■ Information provided:
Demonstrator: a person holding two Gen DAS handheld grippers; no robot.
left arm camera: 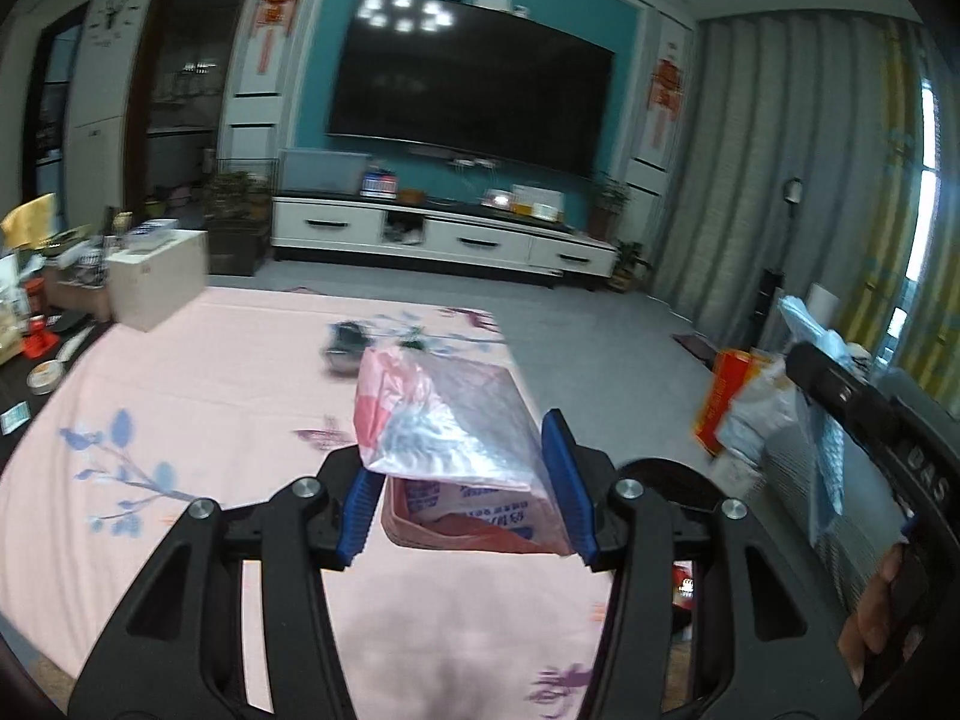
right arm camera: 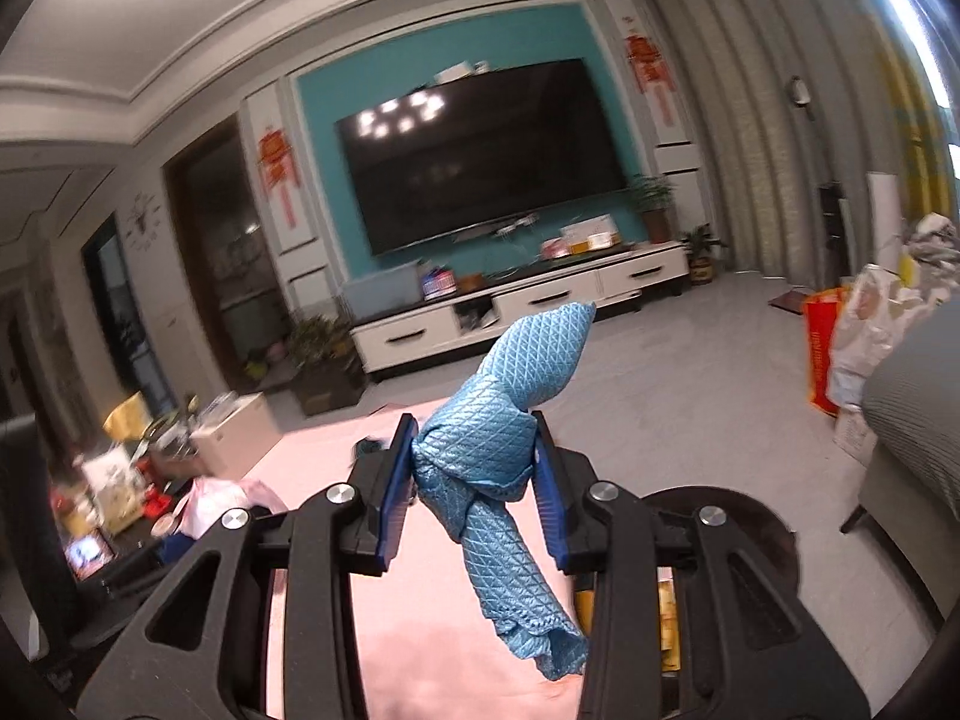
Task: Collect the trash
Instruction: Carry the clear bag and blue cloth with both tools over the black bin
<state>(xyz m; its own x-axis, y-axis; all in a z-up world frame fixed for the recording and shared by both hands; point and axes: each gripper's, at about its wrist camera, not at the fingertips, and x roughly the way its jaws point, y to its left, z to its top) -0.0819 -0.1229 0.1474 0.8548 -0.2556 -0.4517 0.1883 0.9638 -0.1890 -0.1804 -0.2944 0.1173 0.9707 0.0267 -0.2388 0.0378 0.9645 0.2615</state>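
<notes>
Left gripper clamped on a pink and clear plastic packet, blue pads pressing both sides, the packet's far end sticking forward and up, clear of the pink floral cloth covering the worktop below. Held aloft like that, most likely so the crinkly wrapper can travel without dragging over the cloth. Printed lettering visible on the packet's underside, too blurred to read.

Right gripper closed on a blue quilted cloth, bunched into a knot between the pads, one end poking upward, the other hanging down past the jaws. Pinched at the thickest bunch, probably because loose fabric would slip from a grip on an edge.

Both pieces of trash therefore off the worktop and in hand. Beyond, on the grey floor at right, a white plastic bag beside a red and orange carton: a plausible drop-off, though not certain. Small dark object on the cloth's far side, blurred, perhaps still to be gathered.
</notes>
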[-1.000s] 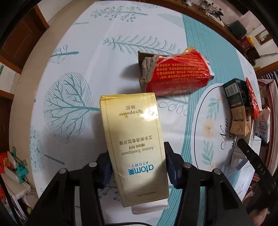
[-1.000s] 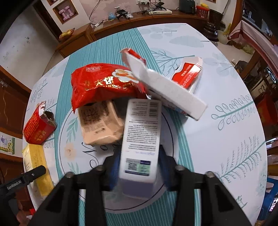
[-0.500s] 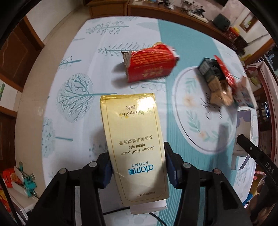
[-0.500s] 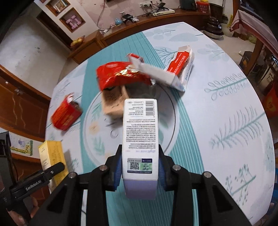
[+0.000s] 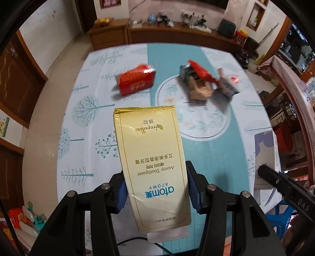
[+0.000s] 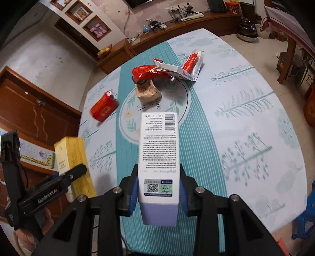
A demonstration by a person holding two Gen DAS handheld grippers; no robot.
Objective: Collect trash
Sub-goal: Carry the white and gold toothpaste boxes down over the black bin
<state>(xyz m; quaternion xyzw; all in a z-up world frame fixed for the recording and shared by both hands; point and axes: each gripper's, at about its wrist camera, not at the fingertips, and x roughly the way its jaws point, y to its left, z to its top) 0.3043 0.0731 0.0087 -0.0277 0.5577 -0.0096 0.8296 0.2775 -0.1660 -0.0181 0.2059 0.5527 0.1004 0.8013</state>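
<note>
- Left tool (image 5: 155,189) clamps flat yellow cardboard toothpaste box (image 5: 151,157), now lifted clear of worktop (image 5: 246,122).
- Right tool (image 6: 158,194) grips white-lilac carton (image 6: 158,153), also raised.
- Red packet (image 5: 136,81) remains mid-worktop; more trash left.

The counter (image 5: 206,153) wears a white cloth printed with teal trees, a broad teal stripe down its middle and a ringed round motif (image 6: 153,110) on that stripe. Beyond its far edge a long wooden sideboard (image 5: 177,37) runs along the wall, strewn with cables and small clutter, with a dark green box (image 5: 226,27) toward its right end. Brown wooden cabinet doors (image 6: 37,112) stand at the left, and wall niches (image 6: 84,17) hold small ornaments.
</note>
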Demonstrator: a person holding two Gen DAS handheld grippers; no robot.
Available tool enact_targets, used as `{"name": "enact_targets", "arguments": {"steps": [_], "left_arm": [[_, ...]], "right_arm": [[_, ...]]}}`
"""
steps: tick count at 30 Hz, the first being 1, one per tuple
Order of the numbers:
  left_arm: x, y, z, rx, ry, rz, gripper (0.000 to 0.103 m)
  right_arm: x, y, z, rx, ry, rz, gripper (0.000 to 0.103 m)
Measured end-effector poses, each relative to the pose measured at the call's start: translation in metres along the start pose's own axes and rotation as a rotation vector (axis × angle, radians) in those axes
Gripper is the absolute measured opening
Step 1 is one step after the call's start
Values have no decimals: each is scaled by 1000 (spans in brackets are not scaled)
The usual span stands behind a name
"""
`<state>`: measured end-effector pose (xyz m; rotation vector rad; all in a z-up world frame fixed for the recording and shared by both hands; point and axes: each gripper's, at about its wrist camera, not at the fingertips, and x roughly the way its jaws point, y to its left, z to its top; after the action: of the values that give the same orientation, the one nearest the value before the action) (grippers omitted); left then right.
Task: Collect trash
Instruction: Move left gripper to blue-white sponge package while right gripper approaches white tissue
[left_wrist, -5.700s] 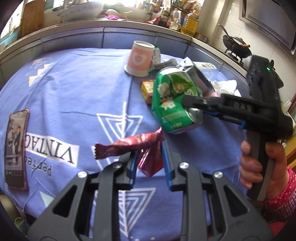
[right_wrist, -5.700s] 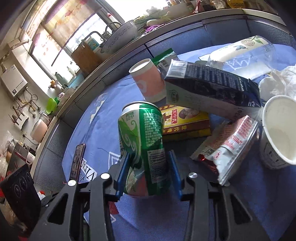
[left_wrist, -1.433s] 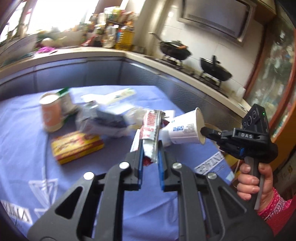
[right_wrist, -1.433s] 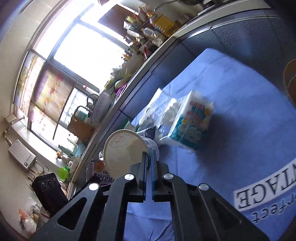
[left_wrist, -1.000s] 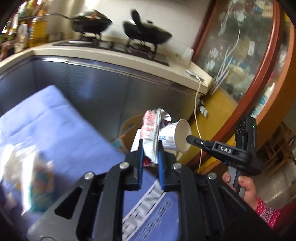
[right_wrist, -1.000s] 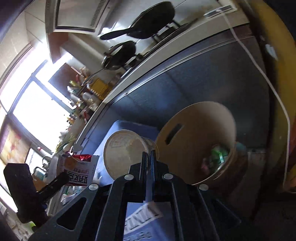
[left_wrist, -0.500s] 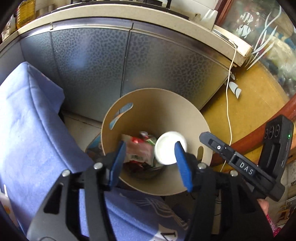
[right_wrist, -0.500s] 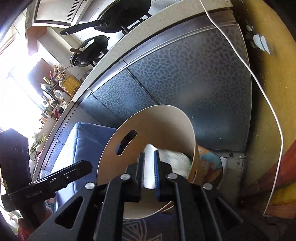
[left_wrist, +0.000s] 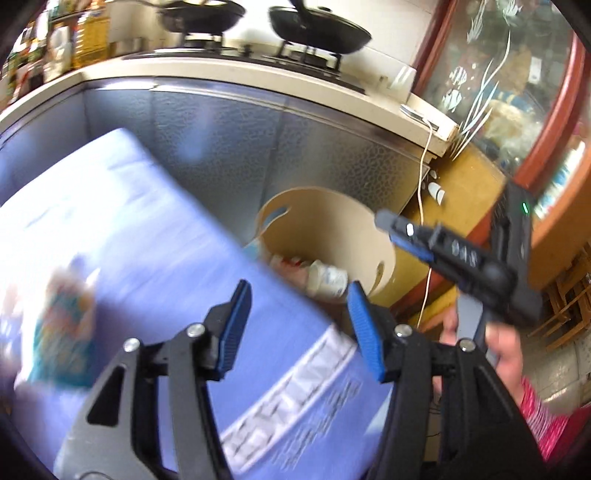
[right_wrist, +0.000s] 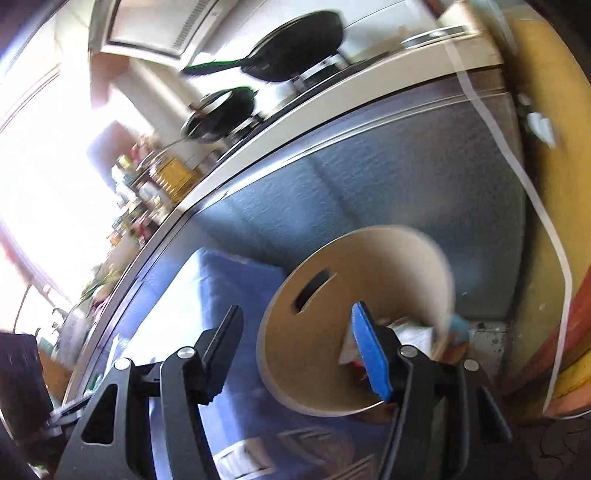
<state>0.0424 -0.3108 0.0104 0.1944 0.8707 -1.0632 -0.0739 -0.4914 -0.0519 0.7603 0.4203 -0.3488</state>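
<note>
The tan trash bin (left_wrist: 332, 218) stands on the floor between the table's corner and the steel cabinet. Inside it lie the white paper cup (left_wrist: 328, 280) and a red-and-white wrapper (left_wrist: 288, 263). My left gripper (left_wrist: 300, 325) is open with nothing between its blue pads, above the table's corner and short of the bin. My right gripper (right_wrist: 297, 349) hovers just in front of the bin (right_wrist: 354, 280), its jaws opening and nothing between them. Crumpled trash (right_wrist: 410, 334) shows inside past the right finger. In the left wrist view the right gripper (left_wrist: 391, 227) reaches over the bin's far rim.
The blue tablecloth (left_wrist: 147, 240) fills the left side, with a blurred tissue pack (left_wrist: 62, 332) on it. Steel cabinet fronts (left_wrist: 258, 147) stand behind the bin, with pans on the stove above. A white cable (right_wrist: 546, 229) hangs down the yellow wall. A hand (left_wrist: 498, 350) holds the right gripper.
The cup and the wrapper have gone from the jaws into the bin. Both grippers have opened, the right one widening most recently. The left view has swung back from over the bin toward the table.
</note>
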Motion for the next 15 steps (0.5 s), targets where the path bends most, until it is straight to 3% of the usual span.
{"name": "enact_targets", "arguments": {"steps": [5,8,12,15], "left_arm": [[-60,49,-63,-74,-19,129,53],[-93,84,-99,-181,-24,175,54],[-135,124,-135,-306,-65,249,54],[-158,146,-150,-385,-102,285,54]], "right_arm": [[35,55,-12,-50,125,111,61],[66,102,-17,-112,196,167,61],[117,158,-19,-160,280,237,61],[154,188,-19,-202,335,242,61]]}}
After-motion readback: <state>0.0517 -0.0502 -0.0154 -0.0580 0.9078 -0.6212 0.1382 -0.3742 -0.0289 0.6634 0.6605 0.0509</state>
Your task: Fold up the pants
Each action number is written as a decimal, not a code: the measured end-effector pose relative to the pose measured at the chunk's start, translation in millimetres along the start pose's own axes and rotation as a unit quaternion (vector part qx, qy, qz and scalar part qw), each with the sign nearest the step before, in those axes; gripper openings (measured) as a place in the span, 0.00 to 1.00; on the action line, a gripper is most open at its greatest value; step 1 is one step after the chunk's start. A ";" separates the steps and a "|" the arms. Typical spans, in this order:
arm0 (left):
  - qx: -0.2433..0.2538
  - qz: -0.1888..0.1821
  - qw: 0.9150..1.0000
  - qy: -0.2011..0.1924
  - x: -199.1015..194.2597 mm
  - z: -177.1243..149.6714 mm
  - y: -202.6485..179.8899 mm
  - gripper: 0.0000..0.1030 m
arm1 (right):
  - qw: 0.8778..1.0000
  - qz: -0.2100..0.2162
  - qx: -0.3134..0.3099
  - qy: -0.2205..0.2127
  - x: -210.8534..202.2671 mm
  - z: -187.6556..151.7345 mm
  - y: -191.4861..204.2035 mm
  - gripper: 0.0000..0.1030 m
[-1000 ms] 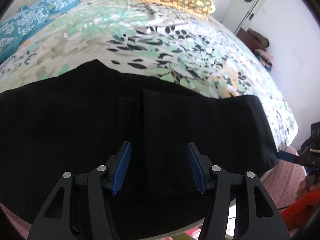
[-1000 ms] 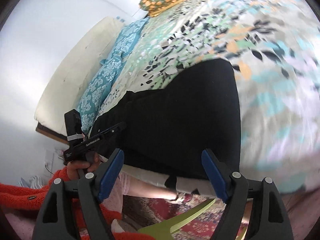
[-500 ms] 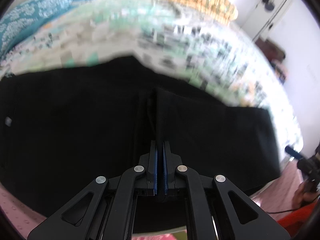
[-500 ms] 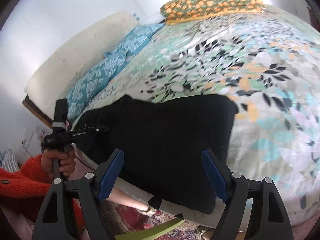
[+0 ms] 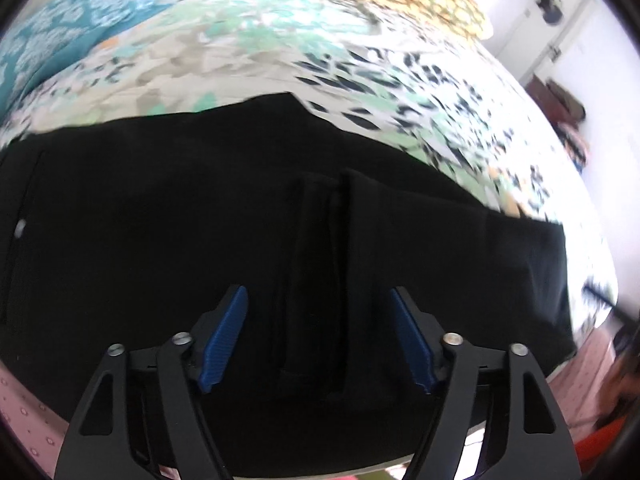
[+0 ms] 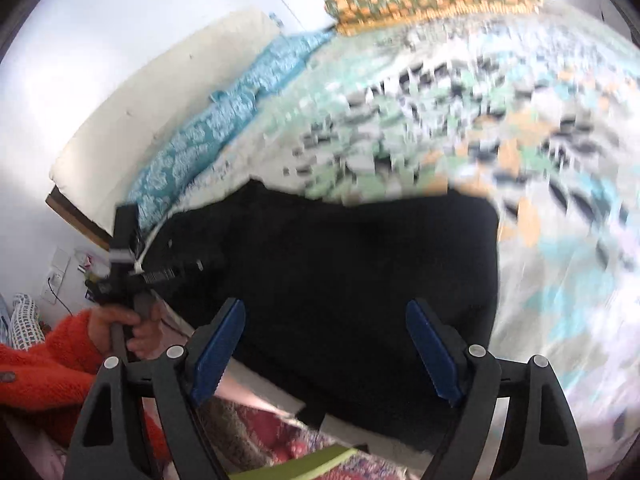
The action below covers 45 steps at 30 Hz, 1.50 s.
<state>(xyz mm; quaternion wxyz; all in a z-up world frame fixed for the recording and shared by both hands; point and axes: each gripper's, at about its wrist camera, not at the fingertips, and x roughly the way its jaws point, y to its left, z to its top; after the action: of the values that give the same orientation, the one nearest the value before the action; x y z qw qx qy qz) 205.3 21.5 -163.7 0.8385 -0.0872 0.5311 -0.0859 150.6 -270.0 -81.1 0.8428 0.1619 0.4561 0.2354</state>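
1. Our left tool (image 5: pixel 318 336) is spread wide, blue pads apart and holding nothing. It hovers just above the pants (image 5: pixel 160 240), with a raised lengthwise ridge of cloth lying between the pads.
2. Our right tool (image 6: pixel 326 348) is also wide open and empty. It hangs over the near edge of the pants (image 6: pixel 360 272), at the other end of them.
3. The pants lie flat and dark along the near side of the bed (image 5: pixel 240 60), on the patterned cover. From the right view they look like one long, fairly tidy rectangle with a squared-off end, so we judge that the legs are already laid one on the other.
4. What seems left is the crosswise folding, bringing one end over toward the other; no such fold shows yet. Blur makes finer detail hard to read.
5. Pose: both tools point forward and down across the bed from its near edge. In the right view our left hand (image 6: pixel 120 328), in an orange sleeve, grips its tool's handle low beside the mattress.
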 end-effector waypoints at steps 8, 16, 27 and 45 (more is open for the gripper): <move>0.021 0.010 1.000 0.003 7.1 -0.3 -7.1 0.40 | 0.982 0.030 0.167 0.085 72.0 36.9 -74.8 0.79; 0.016 0.008 1.000 0.004 8.8 0.9 -7.2 0.42 | 0.981 0.072 0.168 0.067 19.6 37.6 -55.2 0.79; 0.004 0.000 1.000 0.007 8.0 1.4 -4.6 0.43 | 0.977 0.074 0.165 0.116 25.9 -44.0 -31.9 0.79; -0.009 -0.030 1.000 0.006 7.0 2.2 -5.8 0.65 | 0.977 0.093 0.179 0.073 19.5 -49.6 -34.4 0.82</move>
<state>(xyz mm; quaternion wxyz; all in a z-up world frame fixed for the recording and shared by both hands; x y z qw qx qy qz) 209.9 14.4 -167.5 0.8313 -0.1096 0.5344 -0.1066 126.4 -285.3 -137.7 0.7388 0.3341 0.5343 0.2391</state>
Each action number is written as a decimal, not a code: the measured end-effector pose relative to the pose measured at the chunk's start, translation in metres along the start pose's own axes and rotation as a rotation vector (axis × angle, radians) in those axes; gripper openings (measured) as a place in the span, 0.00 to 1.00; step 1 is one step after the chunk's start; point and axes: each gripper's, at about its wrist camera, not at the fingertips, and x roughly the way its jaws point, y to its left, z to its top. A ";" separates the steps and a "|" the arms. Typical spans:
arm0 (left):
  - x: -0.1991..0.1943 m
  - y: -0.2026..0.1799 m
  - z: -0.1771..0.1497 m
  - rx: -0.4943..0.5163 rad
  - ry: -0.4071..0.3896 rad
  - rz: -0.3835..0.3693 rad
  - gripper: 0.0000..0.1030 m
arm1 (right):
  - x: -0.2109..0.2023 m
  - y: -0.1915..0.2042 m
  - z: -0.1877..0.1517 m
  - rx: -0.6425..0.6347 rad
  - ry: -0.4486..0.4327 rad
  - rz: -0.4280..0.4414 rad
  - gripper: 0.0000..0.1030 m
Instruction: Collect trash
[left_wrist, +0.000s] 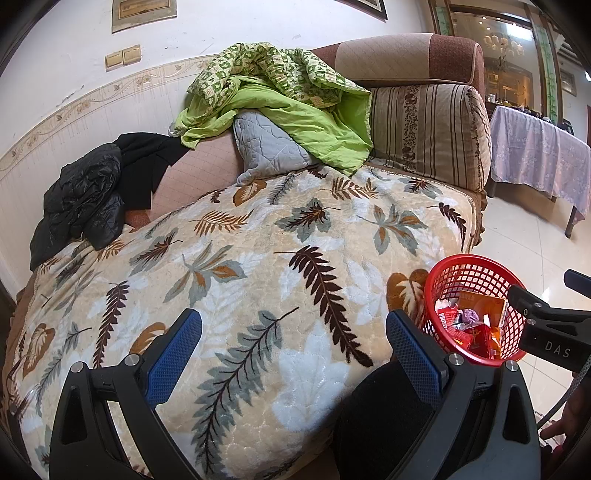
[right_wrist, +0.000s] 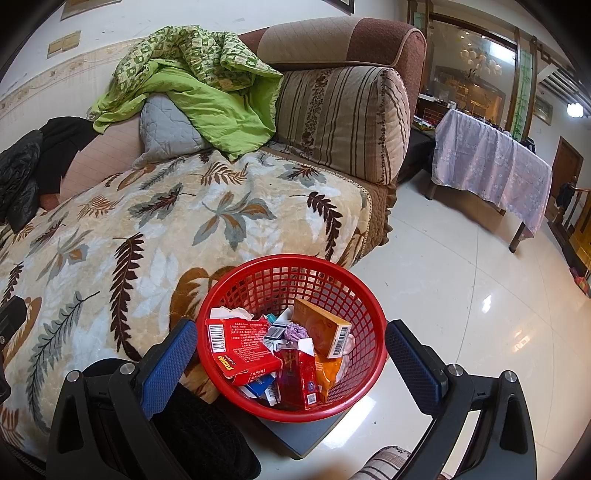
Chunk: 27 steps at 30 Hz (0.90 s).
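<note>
A red mesh basket (right_wrist: 364, 302) stands on a grey stool beside the sofa and holds several pieces of trash: a red carton (right_wrist: 240, 345), an orange box (right_wrist: 321, 326), a red pack (right_wrist: 295, 373) and crumpled paper. It also shows in the left wrist view (left_wrist: 443, 280). My right gripper (right_wrist: 291, 354) is open and empty, hovering just above the basket with a finger on each side. My left gripper (left_wrist: 293, 354) is open and empty above the leaf-patterned blanket (left_wrist: 258, 266). The right gripper's body (left_wrist: 546, 325) shows in the left wrist view at the right edge.
The sofa carries a green quilt (left_wrist: 280, 96), a grey cushion (left_wrist: 269, 147), a striped bolster (left_wrist: 428, 129) and black jackets (left_wrist: 92, 192). A table with a lilac cloth (right_wrist: 491, 162) stands on the glossy tiled floor (right_wrist: 461, 288) to the right.
</note>
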 end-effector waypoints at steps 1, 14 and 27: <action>0.000 0.000 0.000 0.000 -0.001 0.000 0.96 | 0.000 -0.001 0.001 0.001 0.000 0.000 0.99; -0.001 0.001 -0.001 -0.001 -0.001 -0.001 0.96 | -0.001 0.003 0.001 -0.008 -0.006 0.006 0.99; 0.010 0.044 0.005 -0.166 0.053 0.044 0.96 | 0.011 0.046 0.029 -0.132 -0.015 0.174 0.99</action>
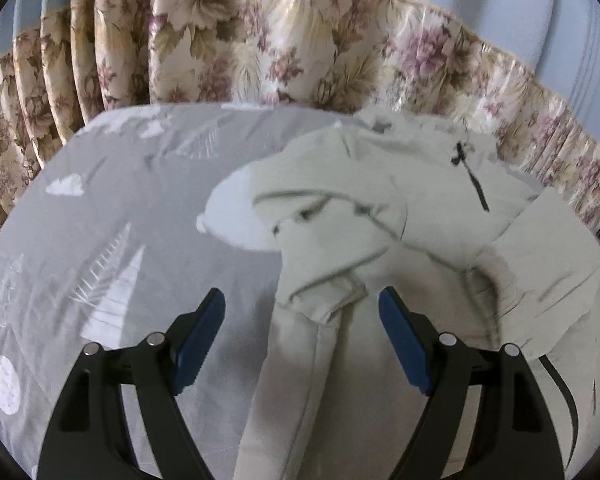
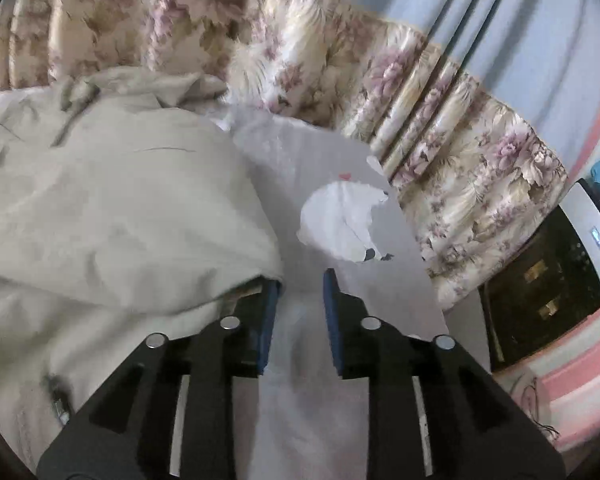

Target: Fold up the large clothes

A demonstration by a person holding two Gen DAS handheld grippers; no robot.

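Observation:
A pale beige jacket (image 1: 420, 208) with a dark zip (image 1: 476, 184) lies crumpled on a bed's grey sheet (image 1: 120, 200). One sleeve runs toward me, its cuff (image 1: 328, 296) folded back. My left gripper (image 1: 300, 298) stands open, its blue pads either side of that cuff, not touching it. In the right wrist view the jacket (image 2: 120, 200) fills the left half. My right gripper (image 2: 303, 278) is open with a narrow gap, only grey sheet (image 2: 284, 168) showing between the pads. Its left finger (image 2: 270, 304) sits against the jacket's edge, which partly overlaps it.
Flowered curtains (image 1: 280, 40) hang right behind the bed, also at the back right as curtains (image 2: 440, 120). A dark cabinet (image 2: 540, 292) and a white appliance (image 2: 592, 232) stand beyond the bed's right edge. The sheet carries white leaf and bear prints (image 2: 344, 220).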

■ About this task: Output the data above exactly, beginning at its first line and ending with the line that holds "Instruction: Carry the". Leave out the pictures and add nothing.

■ Answer box:
Demonstrator: a person holding two Gen DAS handheld grippers; no robot.
left arm camera: 
right arm camera: 
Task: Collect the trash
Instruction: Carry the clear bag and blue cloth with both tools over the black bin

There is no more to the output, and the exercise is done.